Extracted records
★ ★ ★

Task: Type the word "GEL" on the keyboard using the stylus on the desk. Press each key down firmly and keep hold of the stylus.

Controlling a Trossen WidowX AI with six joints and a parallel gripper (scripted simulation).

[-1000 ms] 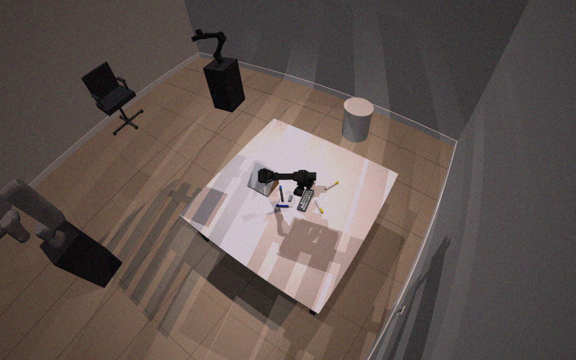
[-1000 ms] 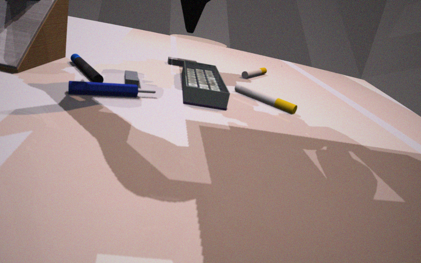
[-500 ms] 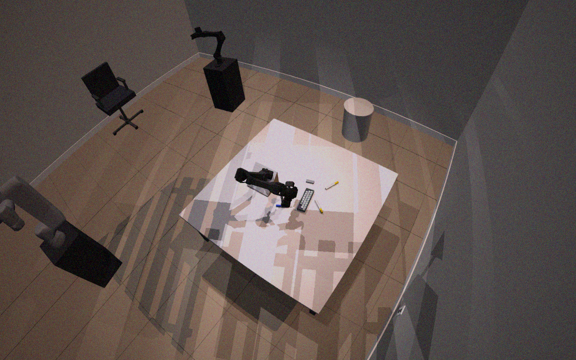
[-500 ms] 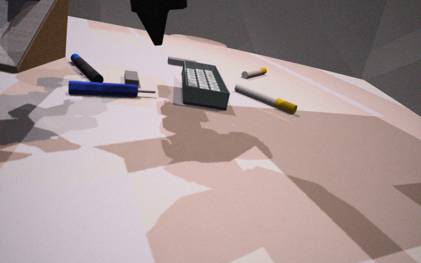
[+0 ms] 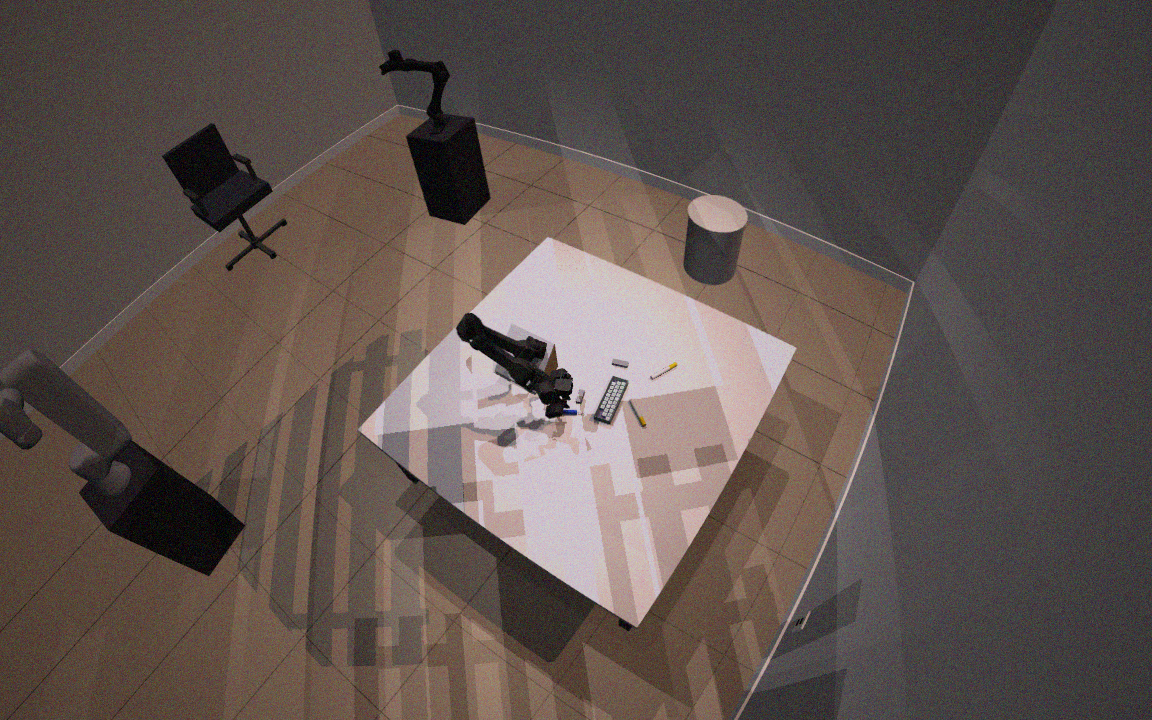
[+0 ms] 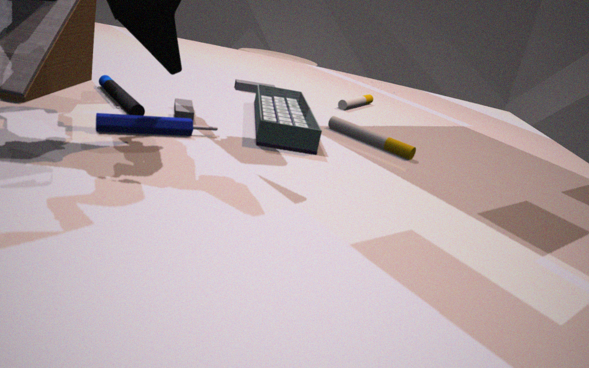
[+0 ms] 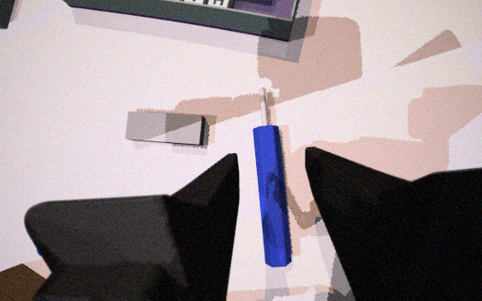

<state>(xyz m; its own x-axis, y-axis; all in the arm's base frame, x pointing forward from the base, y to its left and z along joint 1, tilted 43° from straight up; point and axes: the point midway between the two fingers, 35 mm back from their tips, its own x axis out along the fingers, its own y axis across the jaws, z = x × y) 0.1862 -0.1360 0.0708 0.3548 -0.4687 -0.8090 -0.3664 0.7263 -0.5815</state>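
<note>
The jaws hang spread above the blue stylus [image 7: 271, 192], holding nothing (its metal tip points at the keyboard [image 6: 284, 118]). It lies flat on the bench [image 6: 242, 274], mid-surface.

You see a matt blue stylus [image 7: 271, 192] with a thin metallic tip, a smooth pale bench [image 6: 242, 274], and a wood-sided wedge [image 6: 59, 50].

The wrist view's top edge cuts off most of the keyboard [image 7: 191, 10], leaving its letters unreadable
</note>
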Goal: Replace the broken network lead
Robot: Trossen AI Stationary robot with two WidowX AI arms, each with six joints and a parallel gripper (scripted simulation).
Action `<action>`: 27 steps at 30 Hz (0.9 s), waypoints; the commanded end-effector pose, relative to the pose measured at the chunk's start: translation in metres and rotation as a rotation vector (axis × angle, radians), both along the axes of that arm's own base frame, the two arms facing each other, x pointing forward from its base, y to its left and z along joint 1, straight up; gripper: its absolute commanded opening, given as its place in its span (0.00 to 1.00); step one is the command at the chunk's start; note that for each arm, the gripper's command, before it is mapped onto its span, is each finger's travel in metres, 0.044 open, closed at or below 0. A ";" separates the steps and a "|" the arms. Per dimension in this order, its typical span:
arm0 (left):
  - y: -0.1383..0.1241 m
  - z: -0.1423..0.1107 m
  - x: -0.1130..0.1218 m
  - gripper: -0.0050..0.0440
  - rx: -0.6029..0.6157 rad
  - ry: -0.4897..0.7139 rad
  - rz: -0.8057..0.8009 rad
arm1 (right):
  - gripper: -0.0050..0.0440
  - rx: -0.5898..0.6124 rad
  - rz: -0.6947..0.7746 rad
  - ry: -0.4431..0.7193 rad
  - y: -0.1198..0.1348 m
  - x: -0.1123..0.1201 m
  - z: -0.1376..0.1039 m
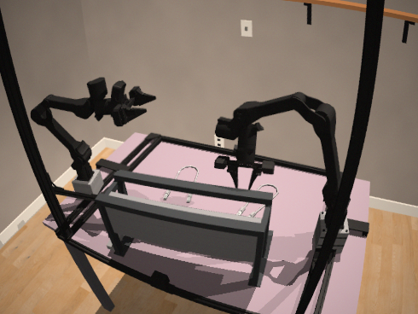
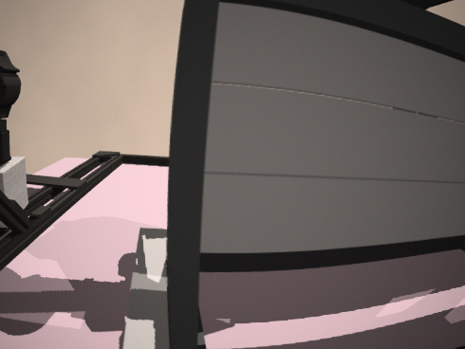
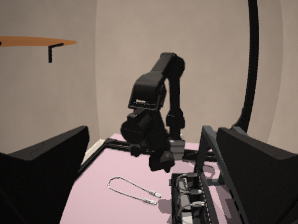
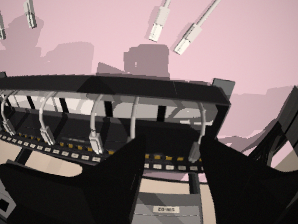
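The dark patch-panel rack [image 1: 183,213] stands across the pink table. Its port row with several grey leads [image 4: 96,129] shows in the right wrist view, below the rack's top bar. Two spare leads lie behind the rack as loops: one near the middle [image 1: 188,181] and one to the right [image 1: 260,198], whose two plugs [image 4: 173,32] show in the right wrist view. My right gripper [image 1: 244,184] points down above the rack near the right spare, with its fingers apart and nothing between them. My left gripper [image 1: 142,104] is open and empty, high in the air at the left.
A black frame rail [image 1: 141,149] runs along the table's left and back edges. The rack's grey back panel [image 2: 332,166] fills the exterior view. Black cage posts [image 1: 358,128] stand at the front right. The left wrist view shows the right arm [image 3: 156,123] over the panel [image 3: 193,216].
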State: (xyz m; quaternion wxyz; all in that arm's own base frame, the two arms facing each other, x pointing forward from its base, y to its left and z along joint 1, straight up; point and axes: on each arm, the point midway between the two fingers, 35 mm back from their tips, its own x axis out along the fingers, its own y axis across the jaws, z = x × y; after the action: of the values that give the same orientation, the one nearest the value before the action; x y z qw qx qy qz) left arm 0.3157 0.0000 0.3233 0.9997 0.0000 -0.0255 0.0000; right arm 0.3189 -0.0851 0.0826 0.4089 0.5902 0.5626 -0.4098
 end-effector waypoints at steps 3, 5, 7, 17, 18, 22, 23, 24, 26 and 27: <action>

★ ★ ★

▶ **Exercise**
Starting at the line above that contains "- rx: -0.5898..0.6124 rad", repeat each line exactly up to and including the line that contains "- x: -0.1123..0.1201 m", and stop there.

▶ **Response for this exercise**
  - rx: -0.5898..0.6124 rad
  - rz: -0.6947..0.7746 rad
  - ry: -0.4431..0.7193 rad
  - y: -0.1198..0.1348 m
  - x: -0.1123..0.1201 m

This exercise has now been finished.